Epigenetic Control of Effector Gene Expression in the Plant Pathogenic Fungus Leptosphaeria maculans

Plant pathogens secrete an arsenal of small secreted proteins (SSPs) acting as effectors that modulate host immunity to facilitate infection. SSP-encoding genes are often located in particular genomic environments and show waves of concerted expression at diverse stages of plant infection. To date, little is known about the regulation of their expression. The genome of the Ascomycete Leptosphaeria maculans comprises alternating gene-rich GC-isochores and gene-poor AT-isochores. The AT-isochores harbor mosaics of transposable elements, encompassing one-third of the genome, and are enriched in putative effector genes that present similar expression patterns, namely no expression or low-level expression during axenic cultures compared to strong induction of expression during primary infection of oilseed rape ( Brassica napus). Here, we investigated the involvement of one specific histone modification, histone H3 lysine 9 methylation (H3K9me3), in epigenetic regulation of concerted effector gene expression in L. maculans. For this purpose, we silenced the expression of two key players in heterochromatin assembly and maintenance, HP1 and DIM-5 by RNAi. By using HP1-GFP as a heterochromatin marker, we observed that almost no chromatin condensation is visible in strains in which LmDIM5 was silenced by RNAi. By whole genome oligoarrays we observed overexpression of 369 or 390 genes, respectively, in the silenced- LmHP1 and - LmDIM5 transformants during growth in axenic culture, clearly favouring expression of SSP-encoding genes within AT-isochores. The ectopic integration of four effector genes in GC-isochores led to their overexpression during growth in axenic culture. These data strongly suggest that epigenetic control, mediated by HP1 and DIM-5, represses the expression of at least part of the effector genes located in AT-isochores during growth in axenic culture. Our hypothesis is that changes of lifestyle and a switch toward pathogenesis lift chromatin-mediated repression, allowing a rapid response to new environmental conditions.

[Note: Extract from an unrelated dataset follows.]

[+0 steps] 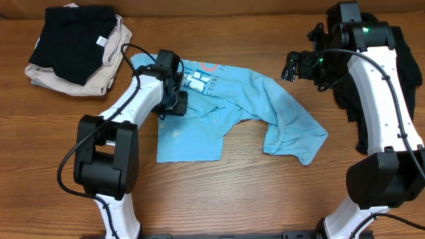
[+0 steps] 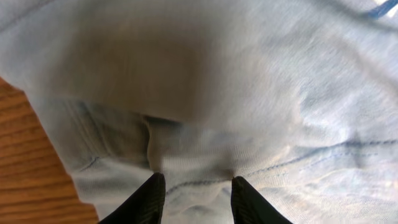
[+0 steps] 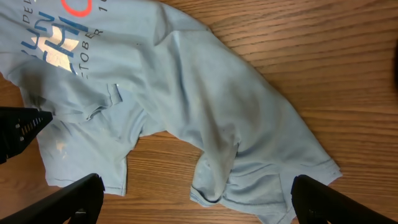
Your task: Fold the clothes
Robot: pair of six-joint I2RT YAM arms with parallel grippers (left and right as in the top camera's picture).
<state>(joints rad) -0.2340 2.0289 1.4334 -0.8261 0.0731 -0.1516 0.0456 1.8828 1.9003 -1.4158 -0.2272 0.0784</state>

Effectors are key players in pathogenicity of microbes toward plants. Effector genes usually show concerted expression during plant infection but how this concerted expression is generated remains a largely unexplored research topic. Epigenetic mechanisms are involved in genome maintenance and integrity but are increasingly considered as important for regulation of gene expression in numerous and diverse organisms. Here we show that the genomic environment has impact on expression of Leptosphaeria maculans effector genes, and that an epigenetic mechanism that relies on two proteins involved in heterochromatin formation and maintenance, HP1 and DIM-5, modulates this expression, leading to repression during growth in axenic culture. Chromatin decondensation by removal of histone H3 lysine 9 methylation and/or HP1 is presumably a prerequisite for effector gene expression during primary infection of oilseed rape. Thus we show chromatin-based transcriptional regulation that can act on effector gene expression in fungi. Our study highlights the importance of heterochromatic landscapes, not only for genome maintenance but also in rapid and efficient adaptation of organisms to changing environmental situations.